What this task involves –
Repeat the data that follows verbatim. Images are not part of the copy.

══ Records shown ══

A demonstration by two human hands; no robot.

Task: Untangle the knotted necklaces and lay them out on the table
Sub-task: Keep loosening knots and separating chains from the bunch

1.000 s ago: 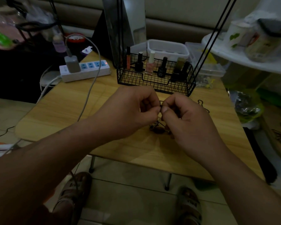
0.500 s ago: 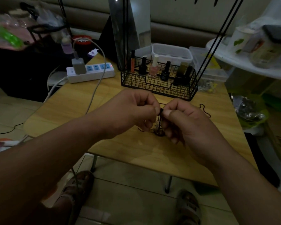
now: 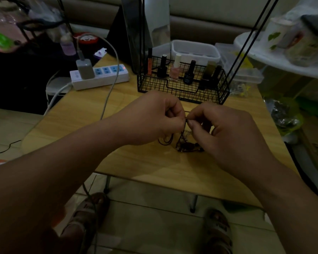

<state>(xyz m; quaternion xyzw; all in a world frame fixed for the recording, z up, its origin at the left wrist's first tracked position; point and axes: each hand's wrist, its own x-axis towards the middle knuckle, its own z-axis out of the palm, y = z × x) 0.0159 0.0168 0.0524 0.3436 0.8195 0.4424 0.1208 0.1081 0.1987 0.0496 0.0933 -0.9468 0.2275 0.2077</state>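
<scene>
Little had moved in the last half second: your hands stayed fingertip to fingertip, only drifting slightly nearer to you over the table. Your left hand and right hand each pinched the same dark cord between thumb and forefinger, with the other fingers curled. The knotted necklaces hung from that pinch, their lower part resting on the wood just beneath your hands. A brown loop lay under your left palm. It would have served you to work the strand loose gently and not tug the knot tight. The wire basket and power strip stood behind, as before.
</scene>
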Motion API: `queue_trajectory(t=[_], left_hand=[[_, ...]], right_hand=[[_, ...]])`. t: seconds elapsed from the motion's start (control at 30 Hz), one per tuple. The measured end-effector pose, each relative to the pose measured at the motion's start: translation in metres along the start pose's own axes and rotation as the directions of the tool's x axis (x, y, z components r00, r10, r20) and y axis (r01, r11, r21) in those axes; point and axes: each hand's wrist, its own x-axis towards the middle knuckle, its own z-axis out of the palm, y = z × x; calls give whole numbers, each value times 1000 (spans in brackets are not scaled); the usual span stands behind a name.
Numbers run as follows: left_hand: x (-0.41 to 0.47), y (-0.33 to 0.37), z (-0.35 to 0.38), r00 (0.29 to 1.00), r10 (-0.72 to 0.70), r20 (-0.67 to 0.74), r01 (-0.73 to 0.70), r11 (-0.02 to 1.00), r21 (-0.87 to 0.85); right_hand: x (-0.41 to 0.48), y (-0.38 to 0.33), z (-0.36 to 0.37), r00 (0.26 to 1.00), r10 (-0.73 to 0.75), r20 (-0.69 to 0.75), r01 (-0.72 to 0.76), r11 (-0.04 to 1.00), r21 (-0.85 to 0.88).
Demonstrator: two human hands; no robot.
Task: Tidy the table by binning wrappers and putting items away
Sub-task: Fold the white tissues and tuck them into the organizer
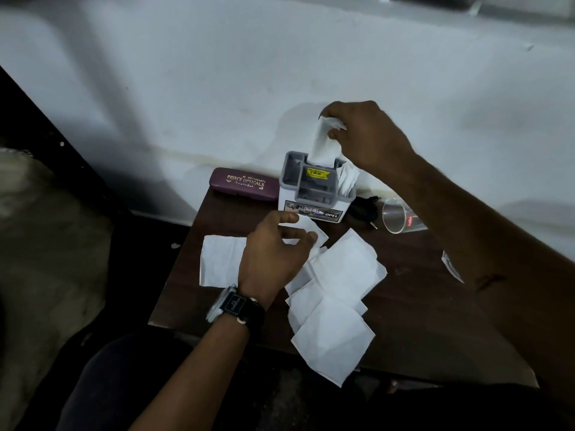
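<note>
Your right hand feeds a white tissue into a desk organiser while your left hand reaches for the next one.

Your right hand pinches the top of a tissue with closed fingertips; its lower end is already inside a rear slot of the grey-and-white organiser, at the back of the dark table. Push it straight down, keeping the paper bunched so it clears the divider. Your left hand hovers half open, thumb and fingers touching the edge of the loose tissues spread in front of the organiser. Lift only one sheet.
</note>
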Motion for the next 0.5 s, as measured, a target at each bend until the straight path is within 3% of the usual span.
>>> queue_trajectory(t=[0.3, 0.5], left_hand=[[-3, 4, -2, 999, -26, 21, 26, 999, 21], [-2, 4, -1, 999, -21, 24, 20, 999, 49]], right_hand=[[-8, 0, 27, 988, 99, 115, -96, 995, -31], [-14, 3, 32, 989, 119, 84, -113, 990, -82]])
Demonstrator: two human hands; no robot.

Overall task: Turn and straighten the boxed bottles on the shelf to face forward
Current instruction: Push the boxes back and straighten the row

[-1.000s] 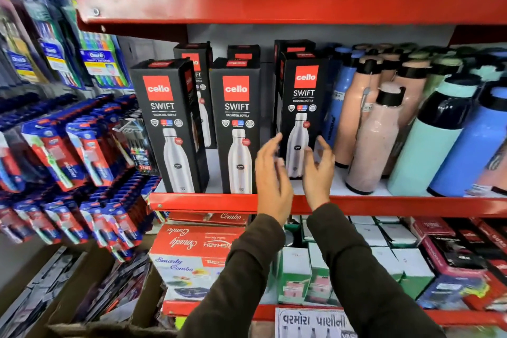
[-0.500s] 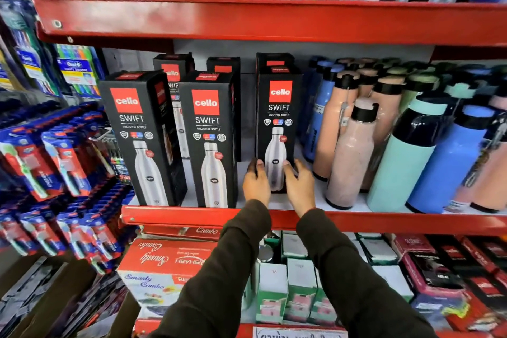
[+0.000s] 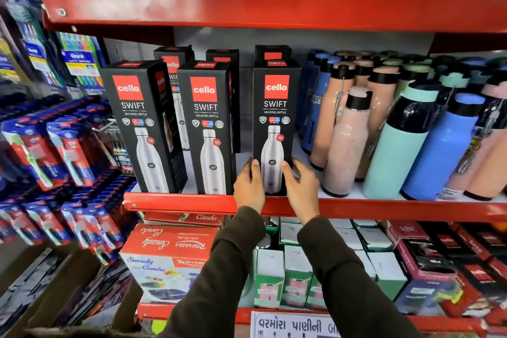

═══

Expected answer –
A demonstration by two human hands; no robot.

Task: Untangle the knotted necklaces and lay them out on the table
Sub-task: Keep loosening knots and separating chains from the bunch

1.000 s ago: 
0.500 s ago: 
now: 

<state>(xyz m; quaternion xyzw; all in a world frame fixed for the recording, z up, its origin at the left wrist's first tracked position; point and axes: each hand's wrist, its own x-axis towards the middle knuckle, its own z-axis out of the palm, y = z × x) 0.0159 0.0168 0.0524 0.3436 0.8195 0.4424 0.1208 0.1081 0.1987 0.0496 0.0933 -0.9468 0.2275 0.2077</state>
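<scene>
Little had moved in the last half second: your hands stayed fingertip to fingertip, only drifting slightly nearer to you over the table. Your left hand and right hand each pinched the same dark cord between thumb and forefinger, with the other fingers curled. The knotted necklaces hung from that pinch, their lower part resting on the wood just beneath your hands. A brown loop lay under your left palm. It would have served you to work the strand loose gently and not tug the knot tight. The wire basket and power strip stood behind, as before.
</scene>
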Motion API: `queue_trajectory(t=[_], left_hand=[[_, ...]], right_hand=[[_, ...]])`. t: seconds elapsed from the motion's start (control at 30 Hz), one per tuple. The measured end-effector pose, each relative to the pose measured at the motion's start: translation in metres along the start pose's own axes and rotation as the directions of the tool's x axis (x, y, z components r00, r10, r20) and y axis (r01, r11, r21) in those axes; point and axes: each hand's wrist, its own x-axis towards the middle knuckle, its own z-axis out of the palm, y = z × x; calls give whole numbers, each value times 1000 (spans in brackets are not scaled); the usual span stands behind a name.
Numbers run as follows: left_hand: x (-0.41 to 0.47), y (-0.33 to 0.37), z (-0.35 to 0.38), r00 (0.29 to 1.00), r10 (-0.72 to 0.70), r20 (-0.67 to 0.74), r01 (-0.73 to 0.70), r11 (-0.02 to 1.00), r21 (-0.87 to 0.85); right_hand: x (-0.41 to 0.48), y (-0.38 to 0.33), z (-0.36 to 0.37), r00 (0.26 to 1.00), r10 (-0.73 to 0.75), r20 (-0.69 to 0.75), r01 (-0.72 to 0.76), r11 (-0.04 to 1.00), r21 (-0.85 to 0.88).
Demonstrator: two human hands; no robot.
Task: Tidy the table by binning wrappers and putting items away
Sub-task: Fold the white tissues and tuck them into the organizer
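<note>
Your right hand feeds a white tissue into a desk organiser while your left hand reaches for the next one.

Your right hand pinches the top of a tissue with closed fingertips; its lower end is already inside a rear slot of the grey-and-white organiser, at the back of the dark table. Push it straight down, keeping the paper bunched so it clears the divider. Your left hand hovers half open, thumb and fingers touching the edge of the loose tissues spread in front of the organiser. Lift only one sheet.
</note>
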Motion for the next 0.5 s, as measured, a target at each bend until the straight path is within 3% of the usual span.
>>> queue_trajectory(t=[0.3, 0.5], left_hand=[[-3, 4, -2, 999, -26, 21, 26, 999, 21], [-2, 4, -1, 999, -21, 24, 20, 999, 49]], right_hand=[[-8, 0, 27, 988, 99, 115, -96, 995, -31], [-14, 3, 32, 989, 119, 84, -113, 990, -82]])
Demonstrator: two human hands; no robot.

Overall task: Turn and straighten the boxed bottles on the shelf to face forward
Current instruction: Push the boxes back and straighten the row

[-1.000s] 
[-0.500s] 
[+0.000s] 

This response contains the complete answer.